Required work | Lines outside the range are not wanted. Give again exactly the lines between the line holding "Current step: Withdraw" and the line holding "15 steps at", inclusive, from the listing below.
== Segment start ==
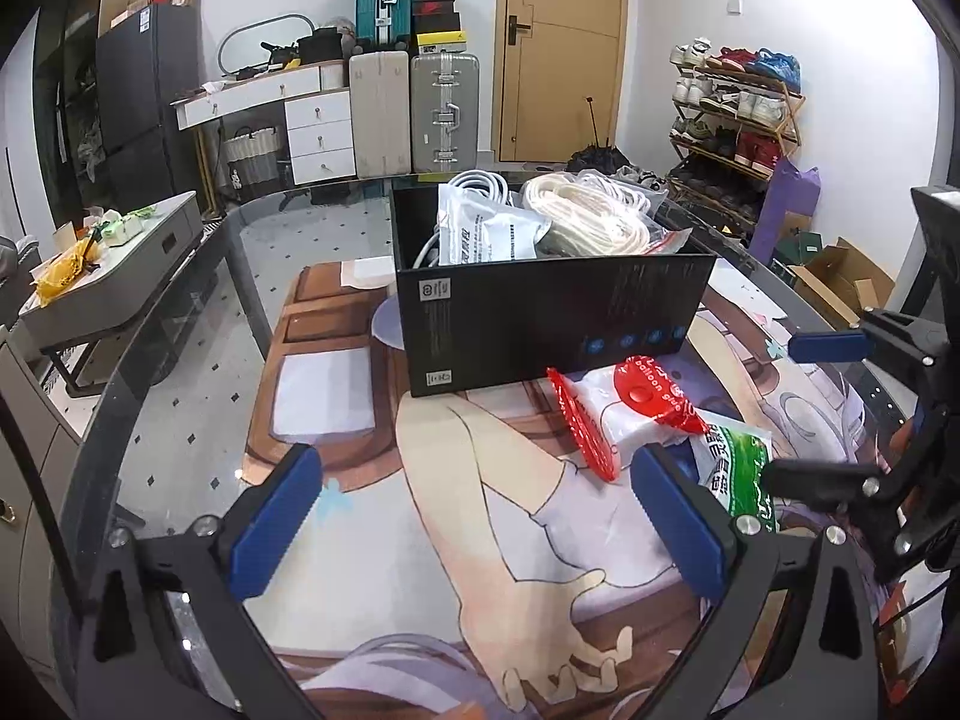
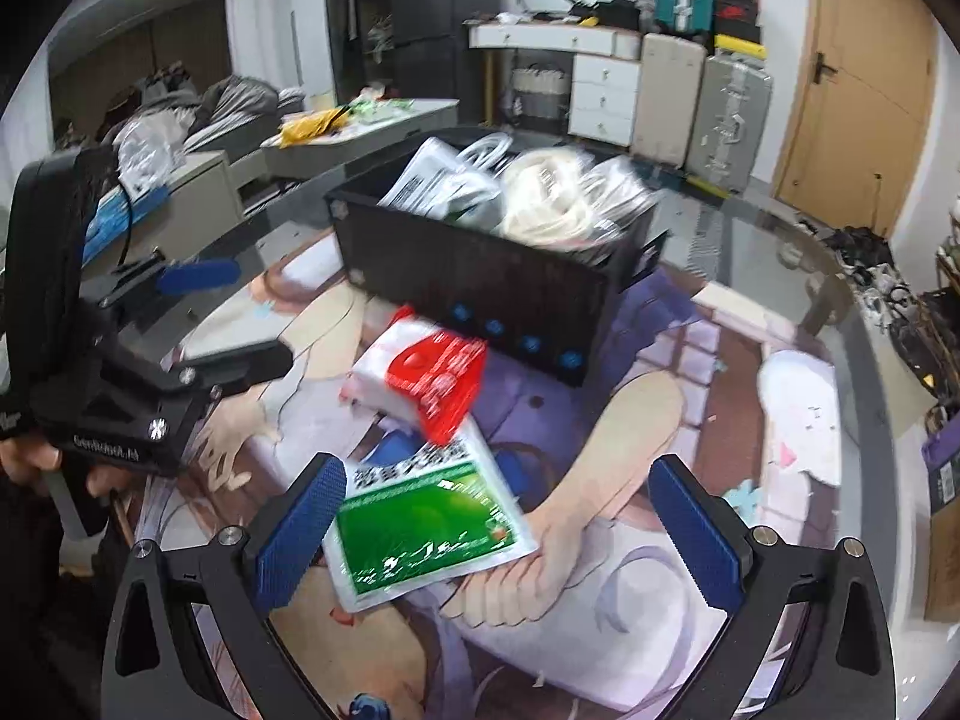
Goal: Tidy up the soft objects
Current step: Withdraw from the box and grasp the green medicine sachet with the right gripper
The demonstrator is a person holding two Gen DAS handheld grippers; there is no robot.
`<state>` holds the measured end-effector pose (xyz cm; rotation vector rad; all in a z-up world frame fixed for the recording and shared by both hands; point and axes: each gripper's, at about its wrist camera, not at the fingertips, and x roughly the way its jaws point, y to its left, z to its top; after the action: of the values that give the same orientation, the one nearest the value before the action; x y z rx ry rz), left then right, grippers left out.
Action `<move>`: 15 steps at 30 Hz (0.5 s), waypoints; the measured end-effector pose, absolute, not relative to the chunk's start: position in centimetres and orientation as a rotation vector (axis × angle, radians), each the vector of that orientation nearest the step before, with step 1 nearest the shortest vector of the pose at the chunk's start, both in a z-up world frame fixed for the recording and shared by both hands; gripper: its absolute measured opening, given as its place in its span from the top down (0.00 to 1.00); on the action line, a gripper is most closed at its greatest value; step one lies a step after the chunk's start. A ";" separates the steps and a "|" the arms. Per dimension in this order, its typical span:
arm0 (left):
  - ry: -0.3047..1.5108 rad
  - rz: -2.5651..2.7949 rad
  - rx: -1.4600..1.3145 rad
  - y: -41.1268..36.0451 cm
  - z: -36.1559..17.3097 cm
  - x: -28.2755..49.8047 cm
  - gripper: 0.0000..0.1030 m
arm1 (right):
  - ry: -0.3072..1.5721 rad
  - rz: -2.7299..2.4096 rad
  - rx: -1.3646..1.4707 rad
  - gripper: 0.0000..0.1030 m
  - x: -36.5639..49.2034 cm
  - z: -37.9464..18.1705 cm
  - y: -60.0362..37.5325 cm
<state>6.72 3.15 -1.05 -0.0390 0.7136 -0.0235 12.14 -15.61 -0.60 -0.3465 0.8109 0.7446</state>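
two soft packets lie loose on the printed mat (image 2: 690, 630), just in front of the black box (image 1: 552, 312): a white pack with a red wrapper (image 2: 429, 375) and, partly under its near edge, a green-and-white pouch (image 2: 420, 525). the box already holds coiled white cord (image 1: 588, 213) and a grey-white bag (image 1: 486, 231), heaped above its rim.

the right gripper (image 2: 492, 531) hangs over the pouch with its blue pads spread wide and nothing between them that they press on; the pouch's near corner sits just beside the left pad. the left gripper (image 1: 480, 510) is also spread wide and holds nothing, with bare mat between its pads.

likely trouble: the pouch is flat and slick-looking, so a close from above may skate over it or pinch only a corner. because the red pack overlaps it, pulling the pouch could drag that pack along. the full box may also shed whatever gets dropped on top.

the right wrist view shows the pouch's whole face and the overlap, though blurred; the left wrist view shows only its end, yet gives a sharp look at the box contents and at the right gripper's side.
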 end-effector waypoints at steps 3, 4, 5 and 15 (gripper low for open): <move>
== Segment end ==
Result below |
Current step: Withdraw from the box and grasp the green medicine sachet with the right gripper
The demonstrator is a person holding two Gen DAS handheld grippers; there is no robot.
`<state>` holds the measured end-effector pose (xyz cm; rotation vector rad; all in a z-up world frame fixed for the recording and shared by both hands; point and axes: each gripper's, at about its wrist camera, not at the fingertips, and x roughly the way its jaws point, y to its left, z to its top; after the action: of the values that give the same orientation, the one nearest the value before the action; x y z rx ry rz), left then right, grippers left out.
Action `<move>`: 15 steps at 30 Hz (0.5 s), waypoints; the measured end-effector pose, absolute, not relative to the chunk's start: position in centimetres and orientation as a rotation vector (axis × angle, radians), each the vector of that orientation nearest the step before, with step 1 nearest the shortest vector of the pose at the chunk's start, both in a z-up world frame fixed for the recording and shared by both hands; gripper: its absolute measured opening, given as its place in its span from the top down (0.00 to 1.00); on the action line, a gripper is most closed at its greatest value; step one lies a step after the chunk's start. A ";" separates the steps and a "|" the arms. Per dimension in this order, its typical span:

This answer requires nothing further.